_What you are asked to do_
The full set of records is to be reproduced verbatim.

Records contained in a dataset
>>

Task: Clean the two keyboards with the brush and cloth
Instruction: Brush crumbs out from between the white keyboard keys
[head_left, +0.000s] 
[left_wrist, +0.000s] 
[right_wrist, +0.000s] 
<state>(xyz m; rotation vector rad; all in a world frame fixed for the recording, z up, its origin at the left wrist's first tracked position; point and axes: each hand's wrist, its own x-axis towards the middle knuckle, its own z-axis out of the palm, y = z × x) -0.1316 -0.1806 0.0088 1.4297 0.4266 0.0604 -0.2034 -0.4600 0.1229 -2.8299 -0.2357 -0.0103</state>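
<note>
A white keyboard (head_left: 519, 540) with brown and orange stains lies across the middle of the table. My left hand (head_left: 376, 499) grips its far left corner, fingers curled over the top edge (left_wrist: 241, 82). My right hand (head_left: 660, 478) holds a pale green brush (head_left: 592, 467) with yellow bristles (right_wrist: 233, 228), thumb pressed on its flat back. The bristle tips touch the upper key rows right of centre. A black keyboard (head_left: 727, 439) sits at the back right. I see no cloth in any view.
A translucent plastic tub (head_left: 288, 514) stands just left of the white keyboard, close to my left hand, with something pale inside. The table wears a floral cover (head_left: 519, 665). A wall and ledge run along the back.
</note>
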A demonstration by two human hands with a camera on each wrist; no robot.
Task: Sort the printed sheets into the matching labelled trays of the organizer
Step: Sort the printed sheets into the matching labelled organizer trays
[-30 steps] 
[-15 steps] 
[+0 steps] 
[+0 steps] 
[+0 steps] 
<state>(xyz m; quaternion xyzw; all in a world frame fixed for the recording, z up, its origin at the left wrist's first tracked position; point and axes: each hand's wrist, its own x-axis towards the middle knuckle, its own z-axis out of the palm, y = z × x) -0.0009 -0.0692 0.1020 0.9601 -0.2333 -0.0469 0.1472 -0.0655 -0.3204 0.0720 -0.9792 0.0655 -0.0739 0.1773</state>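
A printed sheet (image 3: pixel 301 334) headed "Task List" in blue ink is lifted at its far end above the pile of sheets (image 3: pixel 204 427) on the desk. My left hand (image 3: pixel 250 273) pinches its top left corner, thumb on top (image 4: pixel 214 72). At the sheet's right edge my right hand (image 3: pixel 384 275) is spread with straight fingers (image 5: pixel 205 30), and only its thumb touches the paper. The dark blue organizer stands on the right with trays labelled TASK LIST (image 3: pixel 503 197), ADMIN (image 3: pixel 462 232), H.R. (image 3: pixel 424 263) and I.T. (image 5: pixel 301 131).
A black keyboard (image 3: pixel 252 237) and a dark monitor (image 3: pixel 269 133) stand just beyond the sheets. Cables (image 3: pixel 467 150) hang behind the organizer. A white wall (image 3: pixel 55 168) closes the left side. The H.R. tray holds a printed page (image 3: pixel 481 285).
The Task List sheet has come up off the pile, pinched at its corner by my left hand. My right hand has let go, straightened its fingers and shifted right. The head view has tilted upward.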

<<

_Worked solution_
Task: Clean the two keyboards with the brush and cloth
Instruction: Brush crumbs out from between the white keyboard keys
[head_left, +0.000s] 
[left_wrist, +0.000s] 
[right_wrist, +0.000s] 
<state>(xyz m; rotation vector rad; all in a world frame fixed for the recording, z up, its origin at the left wrist's first tracked position; point and axes: each hand's wrist, its own x-axis towards the middle knuckle, its own z-axis out of the palm, y = z × x) -0.1316 -0.1806 0.0088 1.4297 0.4266 0.0604 -0.2034 -0.4600 0.1229 -2.8299 -0.2357 -0.0103</state>
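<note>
A white keyboard (head_left: 519, 540) with brown and orange stains lies across the middle of the table. My left hand (head_left: 376, 499) grips its far left corner, fingers curled over the top edge (left_wrist: 241, 82). My right hand (head_left: 660, 478) holds a pale green brush (head_left: 592, 467) with yellow bristles (right_wrist: 233, 228), thumb pressed on its flat back. The bristle tips touch the upper key rows right of centre. A black keyboard (head_left: 727, 439) sits at the back right. I see no cloth in any view.
A translucent plastic tub (head_left: 288, 514) stands just left of the white keyboard, close to my left hand, with something pale inside. The table wears a floral cover (head_left: 519, 665). A wall and ledge run along the back.
</note>
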A demonstration by two human hands with a camera on each wrist; no robot.
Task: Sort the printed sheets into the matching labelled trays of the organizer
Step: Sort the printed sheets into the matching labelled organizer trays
[-30 steps] 
[-15 steps] 
[+0 steps] 
[+0 steps] 
[+0 steps] 
<state>(xyz m; quaternion xyzw; all in a world frame fixed for the recording, z up, its origin at the left wrist's first tracked position; point and axes: each hand's wrist, its own x-axis towards the middle knuckle, its own z-axis out of the palm, y = z × x) -0.0009 -0.0692 0.1020 0.9601 -0.2333 -0.0469 0.1472 -0.0655 -0.3204 0.0720 -0.9792 0.0655 -0.0739 0.1773</state>
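A printed sheet (image 3: pixel 301 334) headed "Task List" in blue ink is lifted at its far end above the pile of sheets (image 3: pixel 204 427) on the desk. My left hand (image 3: pixel 250 273) pinches its top left corner, thumb on top (image 4: pixel 214 72). At the sheet's right edge my right hand (image 3: pixel 384 275) is spread with straight fingers (image 5: pixel 205 30), and only its thumb touches the paper. The dark blue organizer stands on the right with trays labelled TASK LIST (image 3: pixel 503 197), ADMIN (image 3: pixel 462 232), H.R. (image 3: pixel 424 263) and I.T. (image 5: pixel 301 131).
A black keyboard (image 3: pixel 252 237) and a dark monitor (image 3: pixel 269 133) stand just beyond the sheets. Cables (image 3: pixel 467 150) hang behind the organizer. A white wall (image 3: pixel 55 168) closes the left side. The H.R. tray holds a printed page (image 3: pixel 481 285).
The Task List sheet has come up off the pile, pinched at its corner by my left hand. My right hand has let go, straightened its fingers and shifted right. The head view has tilted upward.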

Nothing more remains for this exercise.